This is the 23rd day of my participation in Gwen Challenge

The introduction

Transformer model has many internal details. This paper only focuses on the Attention part and self-attention part. If you are interested, you can check the paper.

What is the Transformer

  • Transformer is a Seq2Seq model that is ideal for machine translation tasks. If you are not familiar with the Seq2Seq model, please refer to my previous article “Seq2Seq Training and Prediction details and Optimization Techniques”.

  • It is not a recurrent neural network structure, but a network structure composed solely of Attention, self-attention and full connection layer.

  • Transformer’s evaluation performance completely crushes the best RNN + Attention structure. At present, no one in the industry uses RNN, but BERT + Transformer model combination.

Review the RNN + Attention structure

As shown in the figure, it is a model composed of RNN + Attention. In the process of Decoder, the process of cJ calculation is as follows:

A) Multiply the output vector sj and WQ at the JTH moment of Decoder to get a q:j

B) Multiply the hidden layer output hi and WK of each Encoder to get K: I. Since there are m inputs, there are m k: I vectors, represented by K.

C) An m-dimensional vector can be obtained by multiplying KT by q:j, and then m weights aij can be obtained by Softmax.

Q :j is called Query, k: I is called Key, the function of Query is to match the Key, the function of Key is to be matched by Query, the weight aij after calculation represents the matching degree of Query and each Key. The higher the match, the greater the AIJ. I think it can be understood that Query captures sJ features of Decoder, Key captures M HI features of Encoder output, and AIJ represents the correlation between SJ and each HI.

D) Multiply the hidden layer output hi and WV of each Encoder to get V: I. Since there are m inputs, there are m v: I vectors, represented by V.

E) After the above steps, the Decoder at the j moment cJ can be calculated, that is, m a and the corresponding M V multiplied, the weighted average obtained.

【 Note 】 Three parameter matrices WV, WK and WQ need to be learned from the training data.

The Transformer in the Attention

In Transformer, RNN structure is removed and only Attention structure is retained. As can be seen from the following figure, m k: I and M V: I are obtained by calculation using WK, WV and Encoder’s M input x, respectively. T q: T is calculated by using t input X of WQ and Decoder.

As shown below, here is to calculate the weight of Decoder at the first moment, multiply KT and Q :1, and get m weight A after Softmax conversion, marked as A :1.

As shown in the figure below, here is to calculate the context feature C :1 at the first moment of Decoder, multiply and sum m weights A and M v respectively, and get the weighted average result of C :1.

Similarly, the context characteristics of Decoder at each moment can be calculated as above. To be clear, c:j depends on the current Decoder input x’j and all Encoder inputs [x1,… xm].

In the following figure, the input of Encoder is sequence X, the input of Decoder is sequence X’, and the context vector C is the function result of X and X’. The three parameter matrices WQ, WK and WV used are all learned through training data.

Transformer inputs the state vector H :j into the Softmax classifier, while attentional inputs the context feature C :j into the Softmax classifier.

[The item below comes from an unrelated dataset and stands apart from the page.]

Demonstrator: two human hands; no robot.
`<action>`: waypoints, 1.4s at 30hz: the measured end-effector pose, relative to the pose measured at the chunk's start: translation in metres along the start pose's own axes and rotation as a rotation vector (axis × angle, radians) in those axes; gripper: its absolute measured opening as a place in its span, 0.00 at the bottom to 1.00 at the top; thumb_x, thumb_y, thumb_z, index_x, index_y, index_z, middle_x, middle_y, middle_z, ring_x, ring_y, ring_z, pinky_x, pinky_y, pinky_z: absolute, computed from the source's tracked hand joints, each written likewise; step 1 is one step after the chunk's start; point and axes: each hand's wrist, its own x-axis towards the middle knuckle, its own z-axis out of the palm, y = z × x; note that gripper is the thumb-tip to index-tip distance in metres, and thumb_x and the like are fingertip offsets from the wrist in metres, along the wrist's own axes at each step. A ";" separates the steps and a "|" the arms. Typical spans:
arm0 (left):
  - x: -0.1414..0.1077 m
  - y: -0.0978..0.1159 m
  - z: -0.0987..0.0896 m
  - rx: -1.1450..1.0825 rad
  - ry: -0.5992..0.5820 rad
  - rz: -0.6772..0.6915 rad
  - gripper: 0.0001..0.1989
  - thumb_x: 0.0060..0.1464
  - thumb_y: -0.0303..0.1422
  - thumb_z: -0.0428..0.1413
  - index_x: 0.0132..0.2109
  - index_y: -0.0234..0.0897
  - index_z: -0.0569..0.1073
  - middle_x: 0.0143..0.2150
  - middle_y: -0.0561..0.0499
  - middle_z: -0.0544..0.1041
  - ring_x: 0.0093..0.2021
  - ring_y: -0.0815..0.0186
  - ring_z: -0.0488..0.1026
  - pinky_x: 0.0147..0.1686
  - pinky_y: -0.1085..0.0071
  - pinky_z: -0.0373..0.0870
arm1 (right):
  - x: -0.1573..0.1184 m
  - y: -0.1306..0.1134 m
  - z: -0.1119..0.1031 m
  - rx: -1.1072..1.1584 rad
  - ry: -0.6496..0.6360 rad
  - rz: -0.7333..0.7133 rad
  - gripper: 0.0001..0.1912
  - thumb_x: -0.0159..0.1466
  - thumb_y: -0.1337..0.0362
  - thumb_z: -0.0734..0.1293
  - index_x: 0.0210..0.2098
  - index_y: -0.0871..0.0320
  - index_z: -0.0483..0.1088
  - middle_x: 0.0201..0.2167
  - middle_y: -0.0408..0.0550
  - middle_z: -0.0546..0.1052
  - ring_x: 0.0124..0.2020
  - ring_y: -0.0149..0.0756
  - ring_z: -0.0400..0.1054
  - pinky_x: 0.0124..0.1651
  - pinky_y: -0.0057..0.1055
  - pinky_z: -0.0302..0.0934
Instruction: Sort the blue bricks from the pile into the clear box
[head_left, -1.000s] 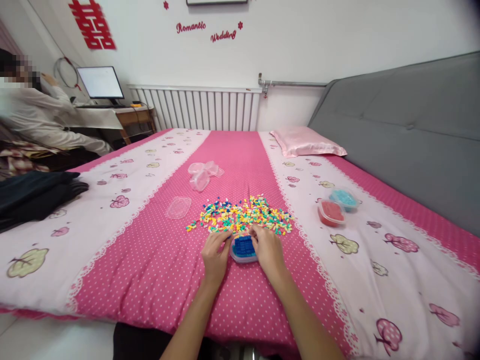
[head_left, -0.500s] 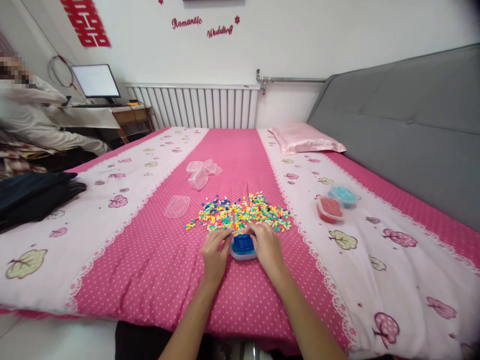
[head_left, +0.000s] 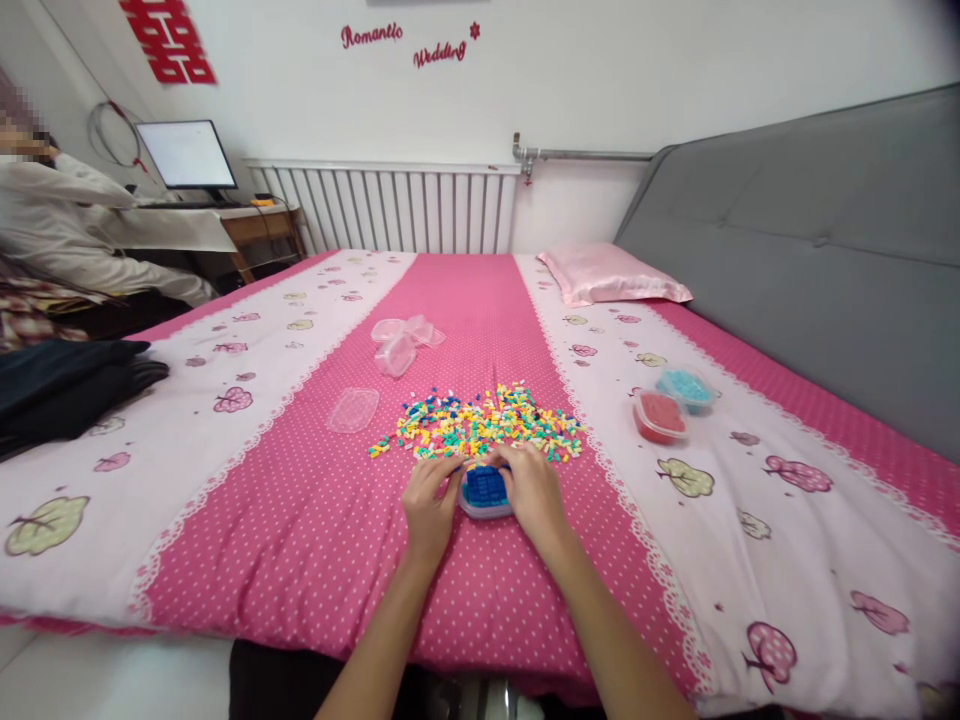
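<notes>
Close in front of me on the bed, a small clear plastic container [head_left: 487,513] holds dark blue pieces [head_left: 484,484] laid in tidy rows. My left hand [head_left: 433,503] grips its left side, with bent fingertips at the far rim. On the right side, my right hand [head_left: 534,492] has its fingers curled over the rim, and they hide that corner. Whether a small piece sits between the right fingertips cannot be made out. Just beyond both hands spreads a loose pile of small pieces [head_left: 480,425] in yellow, green, white, blue and pink.
A clear lid [head_left: 353,410] lies left of the pile, with several clear containers [head_left: 396,354] behind it. To the right stand a tub of red pieces [head_left: 660,416] and a tub of light blue pieces [head_left: 686,389]. Dark folded clothes [head_left: 75,390] lie far left; a person [head_left: 67,220] sits beyond.
Both hands stay at the container in nearly the same pose. The whole view has shifted very slightly; the seated person's arm has moved a little.
</notes>
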 end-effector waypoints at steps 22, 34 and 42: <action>0.039 0.038 0.022 -0.224 -0.247 -0.117 0.07 0.58 0.30 0.61 0.43 0.43 0.82 0.42 0.50 0.73 0.37 0.70 0.73 0.37 0.72 0.74 | -0.003 0.011 -0.005 0.837 0.024 0.090 0.20 0.66 0.49 0.61 0.47 0.56 0.71 0.42 0.53 0.81 0.37 0.41 0.78 0.38 0.37 0.72; 0.051 0.034 0.033 -0.112 -0.434 0.046 0.10 0.58 0.28 0.59 0.44 0.44 0.82 0.38 0.50 0.70 0.34 0.68 0.70 0.36 0.71 0.71 | 0.006 0.026 -0.011 0.769 0.078 0.105 0.19 0.58 0.60 0.69 0.48 0.58 0.75 0.40 0.53 0.83 0.40 0.41 0.78 0.44 0.36 0.71; 0.041 0.020 0.016 -0.097 -0.445 -0.062 0.10 0.56 0.22 0.58 0.43 0.39 0.78 0.37 0.52 0.72 0.34 0.69 0.72 0.36 0.74 0.72 | -0.002 0.010 -0.024 0.288 0.066 0.056 0.14 0.60 0.75 0.65 0.35 0.52 0.80 0.35 0.48 0.83 0.39 0.42 0.75 0.47 0.36 0.62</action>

Random sampling can then predict the next word input.

The Self – the Attention of the Transformer

The input of self-attention only needs one X input sequence. Here, WQ, WK, WV and each input xi are respectively used to calculate m vectors q: I, K: I, and V: I. The weight at the JTH moment is calculated in the same way as above. Softmax(KT * q:j) can get the m weight parameters of xj at the JTH moment about all input X, and finally multiply and sum the m weight parameters and m v: I respectively to get the context vector C :j.

Similarly, c:j at all times can be solved in the same way.

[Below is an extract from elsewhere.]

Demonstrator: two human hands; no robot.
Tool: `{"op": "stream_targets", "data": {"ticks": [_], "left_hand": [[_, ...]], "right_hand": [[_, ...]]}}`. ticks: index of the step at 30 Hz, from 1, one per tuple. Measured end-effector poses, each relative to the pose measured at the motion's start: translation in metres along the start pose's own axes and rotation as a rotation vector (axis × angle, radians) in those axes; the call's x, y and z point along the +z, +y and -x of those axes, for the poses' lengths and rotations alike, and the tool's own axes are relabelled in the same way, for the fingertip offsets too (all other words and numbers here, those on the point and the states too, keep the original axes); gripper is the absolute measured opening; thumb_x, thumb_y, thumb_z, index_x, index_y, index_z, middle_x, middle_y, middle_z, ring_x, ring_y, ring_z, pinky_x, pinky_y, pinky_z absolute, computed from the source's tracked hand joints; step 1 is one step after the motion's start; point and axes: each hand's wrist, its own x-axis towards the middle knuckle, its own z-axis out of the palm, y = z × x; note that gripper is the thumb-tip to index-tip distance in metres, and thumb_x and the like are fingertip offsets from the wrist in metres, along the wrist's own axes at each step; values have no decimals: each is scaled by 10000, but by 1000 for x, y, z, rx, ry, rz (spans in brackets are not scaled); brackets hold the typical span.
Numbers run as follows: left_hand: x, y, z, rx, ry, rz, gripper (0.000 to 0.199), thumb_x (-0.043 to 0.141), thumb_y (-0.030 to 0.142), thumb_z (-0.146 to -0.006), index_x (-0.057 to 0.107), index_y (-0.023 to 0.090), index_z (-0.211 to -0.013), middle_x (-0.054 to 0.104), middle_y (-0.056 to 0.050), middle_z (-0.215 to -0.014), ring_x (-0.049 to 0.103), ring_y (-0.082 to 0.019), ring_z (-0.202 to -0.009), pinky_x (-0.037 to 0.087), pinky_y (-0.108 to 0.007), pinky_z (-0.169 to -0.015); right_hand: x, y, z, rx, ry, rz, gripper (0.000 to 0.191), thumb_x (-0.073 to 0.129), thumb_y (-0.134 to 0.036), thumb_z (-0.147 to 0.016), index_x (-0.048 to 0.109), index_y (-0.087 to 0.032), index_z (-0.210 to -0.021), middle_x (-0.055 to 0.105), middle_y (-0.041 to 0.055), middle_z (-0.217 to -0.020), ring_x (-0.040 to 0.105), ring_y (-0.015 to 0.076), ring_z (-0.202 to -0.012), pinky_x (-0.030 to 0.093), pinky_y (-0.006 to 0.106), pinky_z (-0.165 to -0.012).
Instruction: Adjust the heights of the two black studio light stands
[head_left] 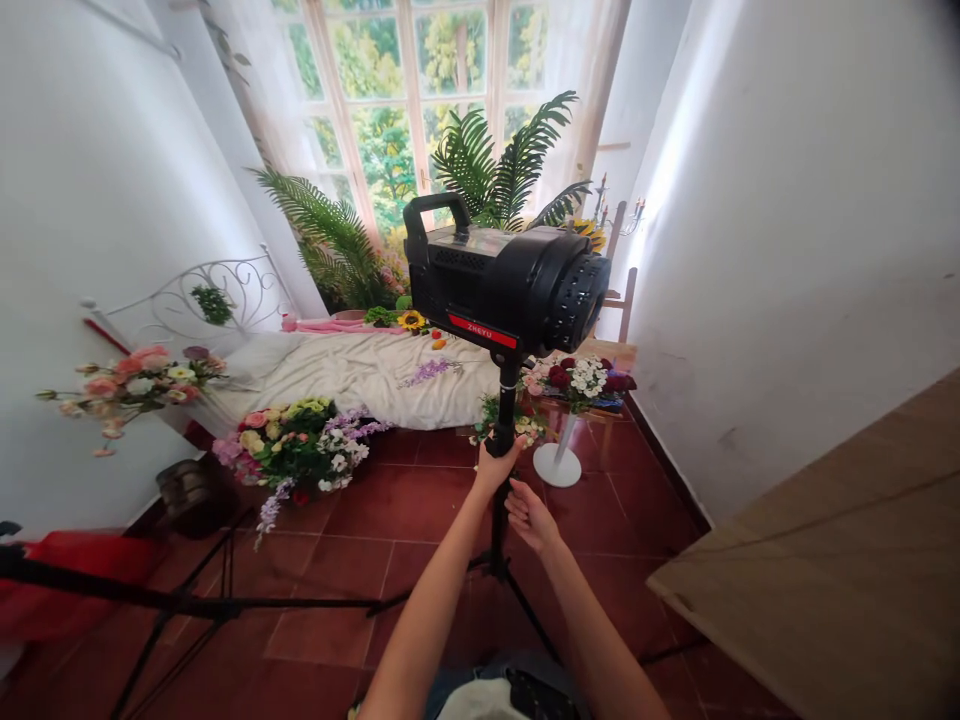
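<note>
A black studio light (506, 285) with a red label and a top handle sits on a black light stand (498, 535) in the middle of the view, its round front turned to the right. My left hand (497, 465) is wrapped round the upper part of the stand, just under the light. Slightly lower and to the right, my right hand (531, 515) has its fingers curled at the stand's pole; what its fingertips hold is too small to make out.
Behind the light stands a bed with a cream blanket (360, 375). Flower bunches (292, 440) lie at its front left. A white round-based stand (557, 465) is right of the pole. Black tripod legs (202, 605) cross the left floor; a brown board (825, 560) leans at right.
</note>
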Motion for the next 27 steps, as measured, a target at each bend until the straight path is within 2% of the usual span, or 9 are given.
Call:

In conclusion, the input is the sequence X, and the context vector C is the function result of X and X, because xj and all X need to be taken into account and calculated every time the context vector Cj of Xj is calculated. Among them, the three parameter matrices WQ, WK and WV need to be learned through training data.

reference

[1] Vaswani A , Shazeer N , Parmar N , et al. Attention Is All You Need[J]. arXiv, 2017.